EXERCISE OBJECTIVE ::
Where the data below contains pictures, omit them; output the rest word for word.

INFORMATION SHOWN ::
=====

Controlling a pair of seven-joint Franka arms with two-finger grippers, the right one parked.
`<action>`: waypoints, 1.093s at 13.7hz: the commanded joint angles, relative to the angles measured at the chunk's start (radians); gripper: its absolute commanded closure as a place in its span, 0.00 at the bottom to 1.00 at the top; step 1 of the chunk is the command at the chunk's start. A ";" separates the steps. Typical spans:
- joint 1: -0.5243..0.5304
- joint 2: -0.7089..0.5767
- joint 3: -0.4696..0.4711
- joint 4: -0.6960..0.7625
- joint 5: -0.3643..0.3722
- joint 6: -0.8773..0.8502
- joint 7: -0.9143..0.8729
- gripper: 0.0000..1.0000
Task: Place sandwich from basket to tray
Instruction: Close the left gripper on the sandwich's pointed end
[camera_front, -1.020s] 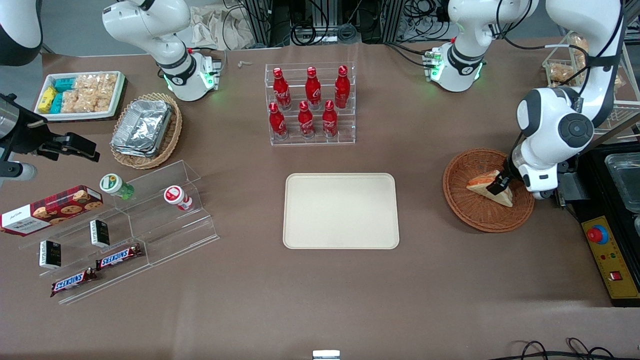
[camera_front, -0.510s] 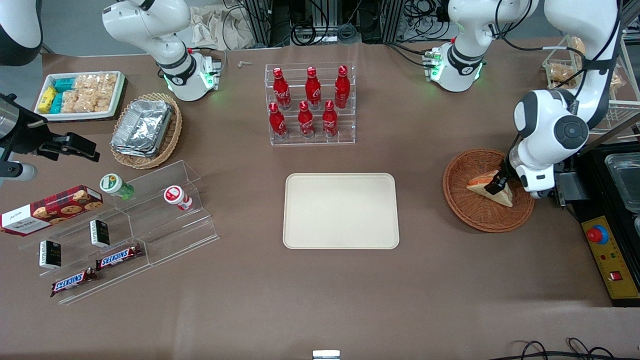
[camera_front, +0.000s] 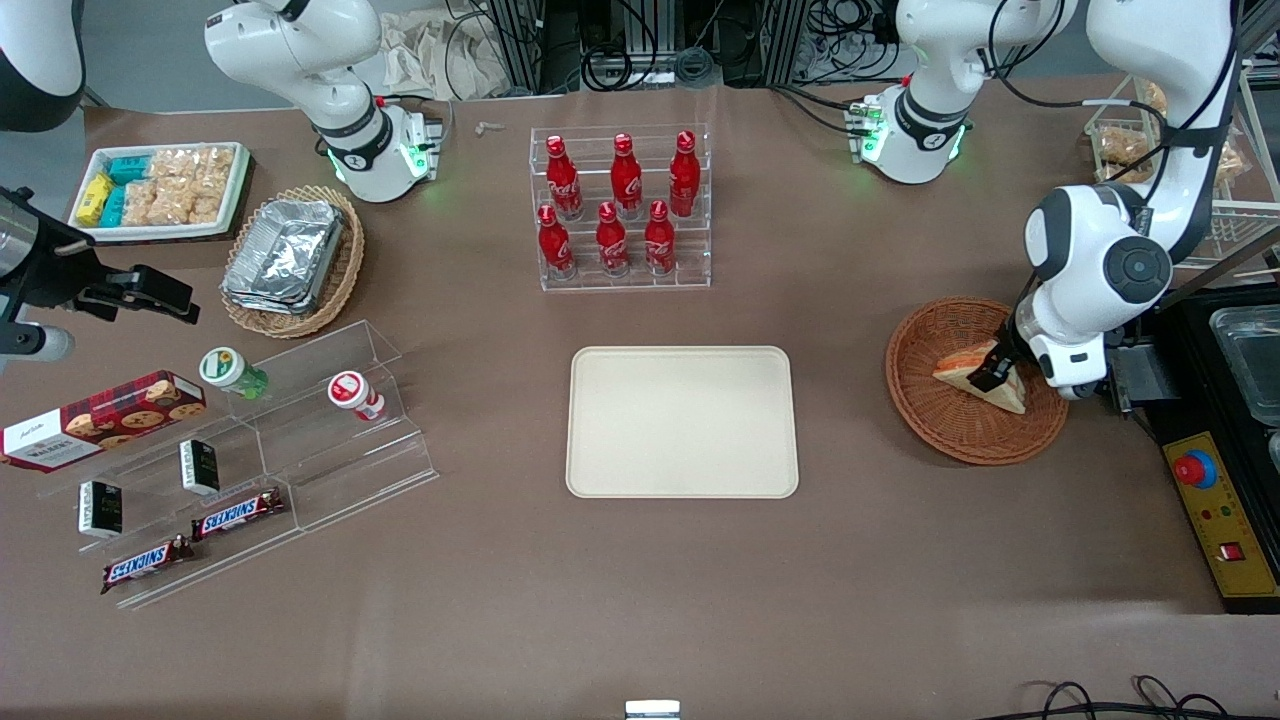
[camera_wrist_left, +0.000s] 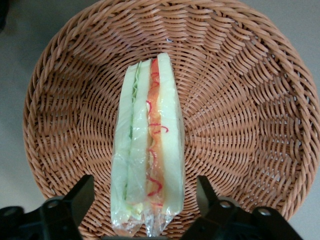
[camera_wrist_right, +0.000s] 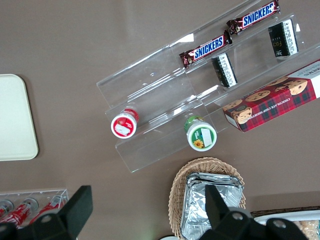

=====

WRITTEN RESPONSE ::
Controlling a pair of seven-joint Franka arms with two-finger grippers, the right one parked.
`<action>`: waypoints, 1.093s at 13.7hz: the commanded joint angles, relative to the angles measured at the chunk's start (radians); gripper: its absolute commanded closure as a place in its span, 0.00 at the bottom to 1.00 at the top; step 1 of the chunk is the command at the chunk's start. A ";" separates the steps. Typical spans:
- joint 1: -0.5243..0.5304
- joint 2: -0.7089..0.5767
- joint 3: -0.4696..0.4711
- joint 4: -0.6960..0.7625
- joint 5: -0.3643..0.3722
- joint 6: -0.8773..0.8502
- joint 7: -0.9143..0.8729
- gripper: 0.0000..1.0000
Task: Place sandwich from basket to tray
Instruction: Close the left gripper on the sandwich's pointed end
[camera_front, -1.020s] 
[camera_front, -0.510s] 
[camera_front, +0.000s] 
[camera_wrist_left, +0.000s] 
[camera_wrist_right, +0.000s] 

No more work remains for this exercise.